On Monday, Treasury Secretary Steven Mnuchin took the rare step of formally declaring China a currency manipulator — a designation that no U.S. administration has made in regard to any country since the early 1990s when China was designated for the first and only other time.
Mnuchin's announcement came hours after President Donald Trump lashed out at Beijing for allowing its currency, officially known as the renminbi, to depreciate below 7 yuan-to-the-dollar for the first time in over a decade.
A weaker yuan relative to the dollar makes it cheaper for Chinese companies to sell in the U.S., offsetting some of the impact of tariffs imposed by Trump. It also makes the price of American goods more expensive for Chinese importers.

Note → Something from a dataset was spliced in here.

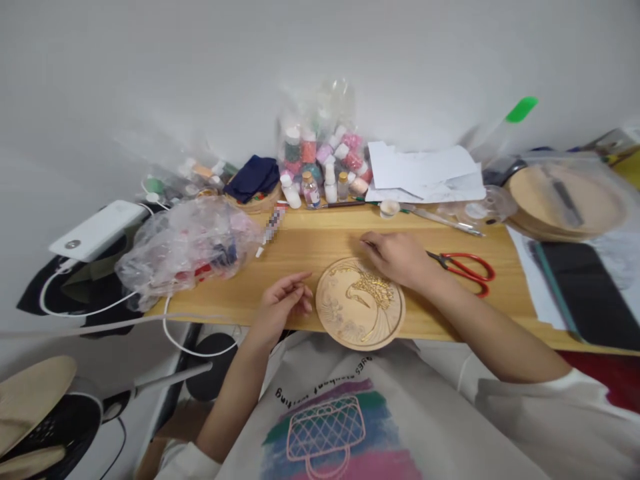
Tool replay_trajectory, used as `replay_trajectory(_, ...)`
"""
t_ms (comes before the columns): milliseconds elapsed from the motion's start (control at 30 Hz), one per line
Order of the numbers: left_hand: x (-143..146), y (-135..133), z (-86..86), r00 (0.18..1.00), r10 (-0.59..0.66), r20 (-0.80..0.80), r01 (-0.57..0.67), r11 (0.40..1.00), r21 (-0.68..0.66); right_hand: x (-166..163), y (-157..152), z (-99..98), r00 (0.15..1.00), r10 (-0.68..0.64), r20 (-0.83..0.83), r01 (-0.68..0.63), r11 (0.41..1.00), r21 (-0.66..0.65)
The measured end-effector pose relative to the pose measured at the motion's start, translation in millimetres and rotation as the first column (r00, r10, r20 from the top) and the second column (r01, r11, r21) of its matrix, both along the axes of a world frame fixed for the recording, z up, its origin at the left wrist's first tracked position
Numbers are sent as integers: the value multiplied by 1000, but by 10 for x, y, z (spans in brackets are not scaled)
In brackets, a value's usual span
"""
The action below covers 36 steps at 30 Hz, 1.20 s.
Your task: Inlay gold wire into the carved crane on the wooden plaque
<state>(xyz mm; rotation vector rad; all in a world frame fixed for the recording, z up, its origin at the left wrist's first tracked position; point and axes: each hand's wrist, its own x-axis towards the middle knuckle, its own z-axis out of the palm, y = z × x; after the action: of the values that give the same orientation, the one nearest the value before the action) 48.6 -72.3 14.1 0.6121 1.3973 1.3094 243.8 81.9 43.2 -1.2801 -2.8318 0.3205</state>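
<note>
A round wooden plaque (335, 307) with a carved bird design lies at the table's front edge, gold outlines covering part of the bird. Beside its left rim is my left hand (285, 303), fingers loosely bent and apart, holding nothing I can see. My right hand (397, 257) rests over the plaque's upper right edge, its thumb and fingertips pinched together just behind the rim. Whatever sits in that pinch, if anything, is too small to make out. Red-handled scissors (467, 267) lie right of my right wrist, their blades partly hidden behind it.
Behind the plaque stand small bottles (311, 190), a bag of coloured jars (320, 143), a small round cup (389, 209) and white papers (425, 173). A crumpled plastic bag (187, 240) and white power bank (97, 230) lie left; a phone (593, 293) lies right.
</note>
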Motion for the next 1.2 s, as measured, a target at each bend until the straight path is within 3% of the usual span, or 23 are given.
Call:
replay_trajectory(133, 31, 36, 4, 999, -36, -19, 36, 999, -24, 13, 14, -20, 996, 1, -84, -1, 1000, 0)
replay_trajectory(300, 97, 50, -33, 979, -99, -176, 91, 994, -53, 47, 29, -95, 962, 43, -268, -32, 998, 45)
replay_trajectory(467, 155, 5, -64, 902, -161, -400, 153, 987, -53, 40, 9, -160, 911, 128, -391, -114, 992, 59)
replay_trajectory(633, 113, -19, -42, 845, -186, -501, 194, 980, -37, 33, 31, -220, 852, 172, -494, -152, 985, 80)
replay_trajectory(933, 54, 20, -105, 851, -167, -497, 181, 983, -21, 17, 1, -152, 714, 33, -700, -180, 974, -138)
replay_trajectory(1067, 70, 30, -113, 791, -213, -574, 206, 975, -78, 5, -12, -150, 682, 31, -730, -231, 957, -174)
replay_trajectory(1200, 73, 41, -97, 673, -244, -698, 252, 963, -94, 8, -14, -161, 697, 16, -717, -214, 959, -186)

By Tuesday, the bank had shored up the yuan to let it settle at 6.9683 to the dollar — a signal that Chinese authorities may not have been comfortable letting the value of the renminbi to continue sliding, according to wire service reports.
China’s move to steady the yuan was expected to help lift U.S. stock prices on Tuesday, a day after trade war frictions helped push the main indexes to their biggest one-day percentage drop so far in 2019.

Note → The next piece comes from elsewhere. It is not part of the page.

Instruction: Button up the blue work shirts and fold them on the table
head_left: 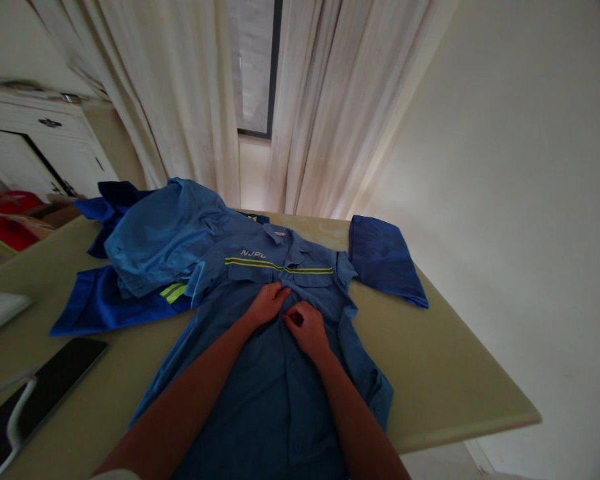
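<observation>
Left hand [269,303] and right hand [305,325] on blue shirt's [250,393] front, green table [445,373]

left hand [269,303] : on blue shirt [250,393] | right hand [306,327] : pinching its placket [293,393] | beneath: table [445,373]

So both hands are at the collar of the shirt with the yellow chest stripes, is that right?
Not at the collar: the head view shows the left hand and right hand at the front strip of the shirt, below the yellow chest stripes.
</observation>
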The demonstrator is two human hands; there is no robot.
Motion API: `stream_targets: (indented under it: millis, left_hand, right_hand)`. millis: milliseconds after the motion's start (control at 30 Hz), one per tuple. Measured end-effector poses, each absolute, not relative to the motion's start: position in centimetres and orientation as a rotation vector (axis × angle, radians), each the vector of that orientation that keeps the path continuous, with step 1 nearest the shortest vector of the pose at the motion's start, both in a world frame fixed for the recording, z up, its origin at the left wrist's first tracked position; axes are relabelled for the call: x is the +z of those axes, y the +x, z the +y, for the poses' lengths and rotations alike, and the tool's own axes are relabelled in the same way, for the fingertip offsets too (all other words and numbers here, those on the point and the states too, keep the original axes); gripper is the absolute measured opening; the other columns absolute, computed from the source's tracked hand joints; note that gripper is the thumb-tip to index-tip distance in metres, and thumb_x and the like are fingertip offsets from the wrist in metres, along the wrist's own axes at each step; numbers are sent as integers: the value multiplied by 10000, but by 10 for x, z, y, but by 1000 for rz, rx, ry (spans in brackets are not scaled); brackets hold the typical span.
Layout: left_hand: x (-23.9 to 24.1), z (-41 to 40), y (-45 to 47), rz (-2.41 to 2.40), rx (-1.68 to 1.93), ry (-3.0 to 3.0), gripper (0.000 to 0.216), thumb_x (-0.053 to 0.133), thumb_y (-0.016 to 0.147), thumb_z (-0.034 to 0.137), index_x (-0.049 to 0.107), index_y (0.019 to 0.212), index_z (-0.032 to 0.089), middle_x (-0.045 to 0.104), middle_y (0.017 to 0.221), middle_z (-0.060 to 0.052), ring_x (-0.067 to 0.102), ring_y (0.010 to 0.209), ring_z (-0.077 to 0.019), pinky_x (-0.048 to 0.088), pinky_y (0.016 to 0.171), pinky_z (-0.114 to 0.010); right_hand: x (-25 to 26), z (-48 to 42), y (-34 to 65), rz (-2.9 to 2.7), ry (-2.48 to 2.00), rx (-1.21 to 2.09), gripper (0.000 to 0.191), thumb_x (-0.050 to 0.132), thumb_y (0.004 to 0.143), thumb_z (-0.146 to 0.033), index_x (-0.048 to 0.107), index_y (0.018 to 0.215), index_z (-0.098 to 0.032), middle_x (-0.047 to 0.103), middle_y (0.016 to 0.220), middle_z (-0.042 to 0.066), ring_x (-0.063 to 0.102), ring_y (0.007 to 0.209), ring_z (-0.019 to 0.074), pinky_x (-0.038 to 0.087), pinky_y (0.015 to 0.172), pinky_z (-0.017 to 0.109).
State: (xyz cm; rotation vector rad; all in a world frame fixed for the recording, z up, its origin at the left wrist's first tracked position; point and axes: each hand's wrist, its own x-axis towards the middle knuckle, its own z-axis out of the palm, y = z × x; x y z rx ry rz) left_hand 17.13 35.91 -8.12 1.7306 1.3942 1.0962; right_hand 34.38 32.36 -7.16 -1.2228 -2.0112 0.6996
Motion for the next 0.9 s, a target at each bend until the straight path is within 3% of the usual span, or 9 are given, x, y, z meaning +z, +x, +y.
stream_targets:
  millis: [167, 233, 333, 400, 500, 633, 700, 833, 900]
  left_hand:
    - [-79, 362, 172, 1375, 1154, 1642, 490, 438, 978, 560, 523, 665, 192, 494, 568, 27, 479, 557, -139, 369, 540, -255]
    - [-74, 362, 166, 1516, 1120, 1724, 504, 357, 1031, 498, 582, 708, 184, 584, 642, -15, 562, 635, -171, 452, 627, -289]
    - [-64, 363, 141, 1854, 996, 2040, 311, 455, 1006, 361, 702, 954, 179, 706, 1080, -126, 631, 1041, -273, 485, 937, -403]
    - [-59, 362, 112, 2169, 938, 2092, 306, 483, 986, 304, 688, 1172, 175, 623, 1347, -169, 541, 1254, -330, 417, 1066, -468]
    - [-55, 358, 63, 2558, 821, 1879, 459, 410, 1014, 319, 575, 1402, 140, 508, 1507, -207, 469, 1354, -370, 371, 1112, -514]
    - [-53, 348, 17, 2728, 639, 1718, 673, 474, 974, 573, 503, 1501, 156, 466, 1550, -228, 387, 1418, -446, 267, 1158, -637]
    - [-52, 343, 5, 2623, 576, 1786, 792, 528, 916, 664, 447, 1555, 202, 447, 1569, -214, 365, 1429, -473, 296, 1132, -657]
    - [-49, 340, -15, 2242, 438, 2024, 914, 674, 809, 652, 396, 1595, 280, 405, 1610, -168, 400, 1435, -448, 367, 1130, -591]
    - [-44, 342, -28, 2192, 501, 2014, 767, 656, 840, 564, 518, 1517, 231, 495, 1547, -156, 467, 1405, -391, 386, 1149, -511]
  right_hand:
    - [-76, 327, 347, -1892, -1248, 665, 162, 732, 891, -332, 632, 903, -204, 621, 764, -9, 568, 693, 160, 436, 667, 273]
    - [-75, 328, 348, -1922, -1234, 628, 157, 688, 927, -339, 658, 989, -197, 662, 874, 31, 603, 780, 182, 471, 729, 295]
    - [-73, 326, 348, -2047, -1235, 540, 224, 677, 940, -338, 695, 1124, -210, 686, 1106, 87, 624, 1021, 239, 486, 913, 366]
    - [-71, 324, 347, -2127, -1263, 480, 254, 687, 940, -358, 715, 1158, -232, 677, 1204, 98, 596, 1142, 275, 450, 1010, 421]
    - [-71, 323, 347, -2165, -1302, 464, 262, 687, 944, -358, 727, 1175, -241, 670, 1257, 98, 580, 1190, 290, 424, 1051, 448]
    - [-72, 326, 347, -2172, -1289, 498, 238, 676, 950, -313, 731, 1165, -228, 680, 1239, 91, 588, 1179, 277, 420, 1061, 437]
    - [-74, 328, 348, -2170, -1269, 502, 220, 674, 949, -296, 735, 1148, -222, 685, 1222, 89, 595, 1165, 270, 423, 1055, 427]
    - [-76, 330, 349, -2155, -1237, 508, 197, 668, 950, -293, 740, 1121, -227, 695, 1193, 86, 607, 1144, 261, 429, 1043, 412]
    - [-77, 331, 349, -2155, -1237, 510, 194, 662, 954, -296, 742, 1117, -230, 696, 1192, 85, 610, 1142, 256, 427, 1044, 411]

The Chinese central bank made its initial move on Monday following Trump's announcement last week that he would impose a 10 percent tariff on another $300 billion worth of Chinese goods, on top of his earlier decision to impose a 25 percent duty on $250 billion worth of imports from China.
In its statement Tuesday, the central bank acknowledged the exchange rate "has depreciated to a certain extent" since August, but said that was mainly due to changes in the marketplace and friction caused by the trade war.
The central bank also said its currency is much stronger now than in the mid-2000s when American politicians first became concerned about China's currency practices and began pushing Beijing for reforms.
"According to the data released by the Bank for International Settlements, from the beginning of 2005 to June 2019, the nominal effective exchange rate of the RMB appreciated by 38 percent, and the real effective exchange rate appreciated by 47 percent," the Chinese central bank said.
In addition, the International Monetary Fund recently concluded "the RMB exchange rate is generally in line with fundamentals," the central bank said.